Brasília – Entrou em vigor nesta sexta-feira (16) a ampliação da portabilidade de crédito consignado e de crédito direto ao consumidor (CDC) para trabalhadores com carteira assinada. A nova regra permite que empregados da iniciativa privada transfiram dívidas contratadas em qualquer banco para instituições participantes do Programa Crédito do Trabalhador, que oferece condições mais vantajosas.
Até então, a troca de dívidas mais caras por empréstimos com juros reduzidos só era possível dentro da mesma instituição financeira. Agora, mais de 70 bancos habilitados no programa estão autorizados a realizar a migração por meio de seus aplicativos e sites — embora a funcionalidade ainda não esteja disponível na Carteira de Trabalho Digital.
A medida visa ampliar o acesso a crédito com taxas de juros mais acessíveis. Enquanto o CDC tradicional costuma ter juros mensais de 7% a 8%, o Crédito do Trabalhador oferece empréstimos com taxas médias em torno de 3% ao mês. Em algumas instituições, os juros chegam a 1,6% ao mês.

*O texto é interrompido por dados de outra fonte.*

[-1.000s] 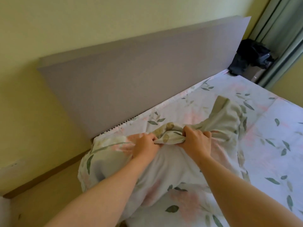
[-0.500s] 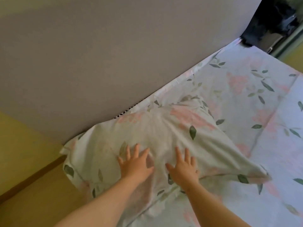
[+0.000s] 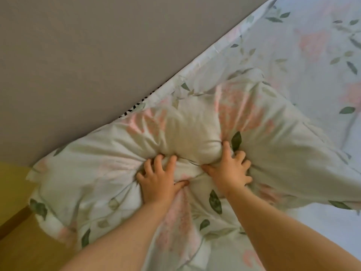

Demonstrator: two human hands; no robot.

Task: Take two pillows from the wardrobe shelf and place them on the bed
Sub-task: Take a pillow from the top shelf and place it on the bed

Segundo a Medida Provisória que criou o programa, a portabilidade deve obrigatoriamente representar redução nas taxas. Isso significa que a nova contratação só pode ser feita se os encargos forem menores do que os da dívida original. O prazo para essa obrigatoriedade é de 120 dias e termina em 21 de julho.
Para realizar a portabilidade, o trabalhador solicita o novo empréstimo via canais digitais do banco de destino. A instituição quita a dívida original e assume o novo crédito automaticamente, mantendo os juros e prazos acordados na nova contratação. Caso haja margem consignável disponível, o cliente pode contratar valores adicionais.
Como funciona o processo:
-
O trabalhador autoriza o compartilhamento de dados no aplicativo da Carteira de Trabalho Digital (CPF, tempo de empresa, margem disponível).
-
Em até 24 horas, os bancos habilitados enviam propostas de crédito.
-
O trabalhador escolhe a melhor oferta.
-
As parcelas são descontadas diretamente em folha.
-
Até 35% da renda mensal pode ser comprometida com o consignado.
A partir de 6 de junho, será possível realizar portabilidade entre bancos também para dívidas já contratadas via o próprio Crédito do Trabalhador, o que deve acirrar a concorrência e estimular a redução das taxas. Nessa fase, qualquer dívida de qualquer banco poderá ser transferida, inclusive as contratadas desde março no novo programa.
A gestão das operações está a cargo da Dataprev, enquanto o Ministério do Trabalho e Emprego acompanha diariamente o desempenho do programa, avaliando as taxas de juros e o perfil dos tomadores.
A portabilidade automática está disponível apenas para dívidas de CDC ou consignado tradicional. Contudo, o Crédito do Trabalhador também pode ser usado para quitar pendências no cheque especial ou cartão de crédito, desde que a dívida seja renegociada antes da contratação do novo empréstimo.
De acordo com dados do Ministério do Trabalho e Emprego, o programa já liberou aproximadamente R$ 10,3 bilhões. O valor médio por contrato é de R$ 5.383,22, em 17 parcelas, com prestação média de R$ 317,20. Entre os mais de 70 bancos habilitados, 35 já operam ativamente com a nova modalidade. Os estados com maior volume de concessões são São Paulo, Rio de Janeiro, Minas Gerais, Rio Grande do Sul e Paraná.